• Work required
Output all the data below verbatim.

• Entries taken from a collection
------------------------------------------------

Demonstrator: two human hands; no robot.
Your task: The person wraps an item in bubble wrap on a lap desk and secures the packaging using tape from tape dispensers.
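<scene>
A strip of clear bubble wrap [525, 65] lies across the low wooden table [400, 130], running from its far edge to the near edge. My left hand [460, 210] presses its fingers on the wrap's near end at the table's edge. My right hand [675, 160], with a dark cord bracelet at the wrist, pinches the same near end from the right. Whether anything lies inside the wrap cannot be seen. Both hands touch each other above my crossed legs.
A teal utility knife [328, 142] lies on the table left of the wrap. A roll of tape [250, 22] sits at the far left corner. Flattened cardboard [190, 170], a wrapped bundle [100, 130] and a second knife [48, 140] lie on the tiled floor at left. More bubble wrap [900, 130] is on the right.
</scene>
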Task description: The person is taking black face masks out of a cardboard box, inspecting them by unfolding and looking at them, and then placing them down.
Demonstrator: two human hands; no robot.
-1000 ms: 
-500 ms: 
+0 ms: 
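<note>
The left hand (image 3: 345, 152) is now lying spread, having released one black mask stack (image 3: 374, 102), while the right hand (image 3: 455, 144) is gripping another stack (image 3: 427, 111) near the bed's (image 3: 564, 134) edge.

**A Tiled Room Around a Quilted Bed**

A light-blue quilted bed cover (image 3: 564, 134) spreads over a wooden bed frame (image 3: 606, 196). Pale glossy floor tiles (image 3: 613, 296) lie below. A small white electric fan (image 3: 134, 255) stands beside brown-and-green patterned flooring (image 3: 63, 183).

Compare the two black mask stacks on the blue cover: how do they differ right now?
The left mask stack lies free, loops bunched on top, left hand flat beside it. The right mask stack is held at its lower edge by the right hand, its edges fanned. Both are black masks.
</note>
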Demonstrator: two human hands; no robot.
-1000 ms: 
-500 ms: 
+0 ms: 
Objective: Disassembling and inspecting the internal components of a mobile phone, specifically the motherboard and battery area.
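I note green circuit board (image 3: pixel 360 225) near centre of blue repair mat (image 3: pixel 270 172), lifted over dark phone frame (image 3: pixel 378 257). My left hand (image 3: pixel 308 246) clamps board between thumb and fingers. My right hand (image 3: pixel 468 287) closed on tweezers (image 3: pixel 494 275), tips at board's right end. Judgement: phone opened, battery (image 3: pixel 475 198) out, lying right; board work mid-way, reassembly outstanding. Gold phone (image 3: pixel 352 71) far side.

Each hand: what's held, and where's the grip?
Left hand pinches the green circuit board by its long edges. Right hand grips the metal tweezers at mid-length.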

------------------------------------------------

• Exercise output
Demonstrator: two human hands; no robot.
Your task: The person wraps an item in bubble wrap on a lap desk and secures the packaging using tape from tape dispensers.
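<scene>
A strip of clear bubble wrap [525, 65] lies across the low wooden table [400, 130], running from its far edge to the near edge. My left hand [460, 210] presses its fingers on the wrap's near end at the table's edge. My right hand [675, 160], with a dark cord bracelet at the wrist, pinches the same near end from the right. Whether anything lies inside the wrap cannot be seen. Both hands touch each other above my crossed legs.
A teal utility knife [328, 142] lies on the table left of the wrap. A roll of tape [250, 22] sits at the far left corner. Flattened cardboard [190, 170], a wrapped bundle [100, 130] and a second knife [48, 140] lie on the tiled floor at left. More bubble wrap [900, 130] is on the right.
</scene>
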Task description: The person is taking black face masks out of a cardboard box, inspecting them by unfolding and looking at them, and then placing them down.
Demonstrator: two human hands; no robot.
-1000 ms: 
-500 ms: 
+0 ms: 
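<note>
The left hand (image 3: 345, 152) is now lying spread, having released one black mask stack (image 3: 374, 102), while the right hand (image 3: 455, 144) is gripping another stack (image 3: 427, 111) near the bed's (image 3: 564, 134) edge.

**A Tiled Room Around a Quilted Bed**

A light-blue quilted bed cover (image 3: 564, 134) spreads over a wooden bed frame (image 3: 606, 196). Pale glossy floor tiles (image 3: 613, 296) lie below. A small white electric fan (image 3: 134, 255) stands beside brown-and-green patterned flooring (image 3: 63, 183).

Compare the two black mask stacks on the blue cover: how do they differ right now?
The left mask stack lies free, loops bunched on top, left hand flat beside it. The right mask stack is held at its lower edge by the right hand, its edges fanned. Both are black masks.
</note>
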Demonstrator: two human hands; no robot.
-1000 ms: 
-500 ms: 
+0 ms: 
Objective: Disassembling and inspecting the internal components of a mobile phone, specifically the motherboard and battery area.
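I note green circuit board (image 3: pixel 360 225) near centre of blue repair mat (image 3: pixel 270 172), lifted over dark phone frame (image 3: pixel 378 257). My left hand (image 3: pixel 308 246) clamps board between thumb and fingers. My right hand (image 3: pixel 468 287) closed on tweezers (image 3: pixel 494 275), tips at board's right end. Judgement: phone opened, battery (image 3: pixel 475 198) out, lying right; board work mid-way, reassembly outstanding. Gold phone (image 3: pixel 352 71) far side.

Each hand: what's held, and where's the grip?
Left hand pinches the green circuit board by its long edges. Right hand grips the metal tweezers at mid-length.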

For this exercise, nothing more is required.